Every line from the beginning of the data through the line containing "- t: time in" should be reproduced exactly, and no further lines should be output.

Records from a collection
━━━━━━━━━━━━━━━━
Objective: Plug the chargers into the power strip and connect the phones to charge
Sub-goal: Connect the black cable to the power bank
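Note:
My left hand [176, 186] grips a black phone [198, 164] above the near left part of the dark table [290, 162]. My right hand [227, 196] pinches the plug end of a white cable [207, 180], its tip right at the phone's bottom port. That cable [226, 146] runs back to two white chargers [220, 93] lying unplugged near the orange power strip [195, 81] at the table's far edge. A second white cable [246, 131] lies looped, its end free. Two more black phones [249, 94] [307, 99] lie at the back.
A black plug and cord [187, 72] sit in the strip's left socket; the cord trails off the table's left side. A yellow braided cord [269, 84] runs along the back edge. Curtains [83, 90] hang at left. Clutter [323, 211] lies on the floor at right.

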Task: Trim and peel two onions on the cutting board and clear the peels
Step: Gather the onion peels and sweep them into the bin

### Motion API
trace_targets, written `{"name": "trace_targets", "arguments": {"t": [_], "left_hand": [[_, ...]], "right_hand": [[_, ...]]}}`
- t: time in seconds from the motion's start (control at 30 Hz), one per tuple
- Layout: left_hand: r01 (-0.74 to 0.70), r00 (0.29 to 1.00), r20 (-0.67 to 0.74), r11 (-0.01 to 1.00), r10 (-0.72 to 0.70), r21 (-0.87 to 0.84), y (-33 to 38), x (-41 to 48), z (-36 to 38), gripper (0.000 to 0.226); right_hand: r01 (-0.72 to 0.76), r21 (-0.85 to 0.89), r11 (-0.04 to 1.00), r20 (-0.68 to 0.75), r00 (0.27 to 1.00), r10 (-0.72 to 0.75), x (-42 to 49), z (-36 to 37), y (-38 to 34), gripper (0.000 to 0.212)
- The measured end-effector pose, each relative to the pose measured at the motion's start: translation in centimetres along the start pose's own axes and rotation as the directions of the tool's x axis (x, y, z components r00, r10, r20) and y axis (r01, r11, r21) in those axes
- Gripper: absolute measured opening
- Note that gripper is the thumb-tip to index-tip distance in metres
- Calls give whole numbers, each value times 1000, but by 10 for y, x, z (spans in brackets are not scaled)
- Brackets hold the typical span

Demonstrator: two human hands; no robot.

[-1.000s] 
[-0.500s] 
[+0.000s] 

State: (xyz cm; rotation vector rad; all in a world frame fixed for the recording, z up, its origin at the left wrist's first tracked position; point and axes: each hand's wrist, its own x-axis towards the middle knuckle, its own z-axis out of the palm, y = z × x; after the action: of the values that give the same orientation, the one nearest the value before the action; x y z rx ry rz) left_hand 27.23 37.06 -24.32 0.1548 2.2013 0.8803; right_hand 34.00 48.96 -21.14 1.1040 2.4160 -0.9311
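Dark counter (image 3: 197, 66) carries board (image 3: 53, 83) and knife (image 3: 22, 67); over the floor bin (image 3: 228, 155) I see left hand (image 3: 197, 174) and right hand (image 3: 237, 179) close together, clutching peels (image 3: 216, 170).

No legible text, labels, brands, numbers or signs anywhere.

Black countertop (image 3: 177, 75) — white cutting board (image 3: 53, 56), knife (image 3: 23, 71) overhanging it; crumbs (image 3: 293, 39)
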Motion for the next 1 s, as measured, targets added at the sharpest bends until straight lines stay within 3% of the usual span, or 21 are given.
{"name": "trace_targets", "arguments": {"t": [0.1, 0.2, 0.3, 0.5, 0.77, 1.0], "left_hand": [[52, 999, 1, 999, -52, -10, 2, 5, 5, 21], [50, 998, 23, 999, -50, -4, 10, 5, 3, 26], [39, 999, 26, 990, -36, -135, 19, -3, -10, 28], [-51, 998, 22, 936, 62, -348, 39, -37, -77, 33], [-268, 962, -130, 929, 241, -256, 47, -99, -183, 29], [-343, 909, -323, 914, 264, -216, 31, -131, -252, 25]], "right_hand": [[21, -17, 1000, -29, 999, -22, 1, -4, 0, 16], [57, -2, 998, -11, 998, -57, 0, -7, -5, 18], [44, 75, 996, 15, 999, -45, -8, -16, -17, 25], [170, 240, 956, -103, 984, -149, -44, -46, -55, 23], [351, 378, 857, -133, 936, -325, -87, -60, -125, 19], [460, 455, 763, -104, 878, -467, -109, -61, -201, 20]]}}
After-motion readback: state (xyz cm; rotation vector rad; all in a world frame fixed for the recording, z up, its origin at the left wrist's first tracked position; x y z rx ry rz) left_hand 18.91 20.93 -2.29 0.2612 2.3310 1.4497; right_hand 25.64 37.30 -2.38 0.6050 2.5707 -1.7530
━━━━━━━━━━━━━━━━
_Answer to the exercise_
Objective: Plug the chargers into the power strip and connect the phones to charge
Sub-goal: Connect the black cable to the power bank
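Note:
My left hand [176, 186] grips a black phone [198, 164] above the near left part of the dark table [290, 162]. My right hand [227, 196] pinches the plug end of a white cable [207, 180], its tip right at the phone's bottom port. That cable [226, 146] runs back to two white chargers [220, 93] lying unplugged near the orange power strip [195, 81] at the table's far edge. A second white cable [246, 131] lies looped, its end free. Two more black phones [249, 94] [307, 99] lie at the back.
A black plug and cord [187, 72] sit in the strip's left socket; the cord trails off the table's left side. A yellow braided cord [269, 84] runs along the back edge. Curtains [83, 90] hang at left. Clutter [323, 211] lies on the floor at right.
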
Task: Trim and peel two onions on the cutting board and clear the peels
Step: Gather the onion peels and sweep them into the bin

### Motion API
trace_targets, written `{"name": "trace_targets", "arguments": {"t": [_], "left_hand": [[_, ...]], "right_hand": [[_, ...]]}}`
- t: time in seconds from the motion's start (control at 30 Hz), one per tuple

Nothing else remains for the exercise.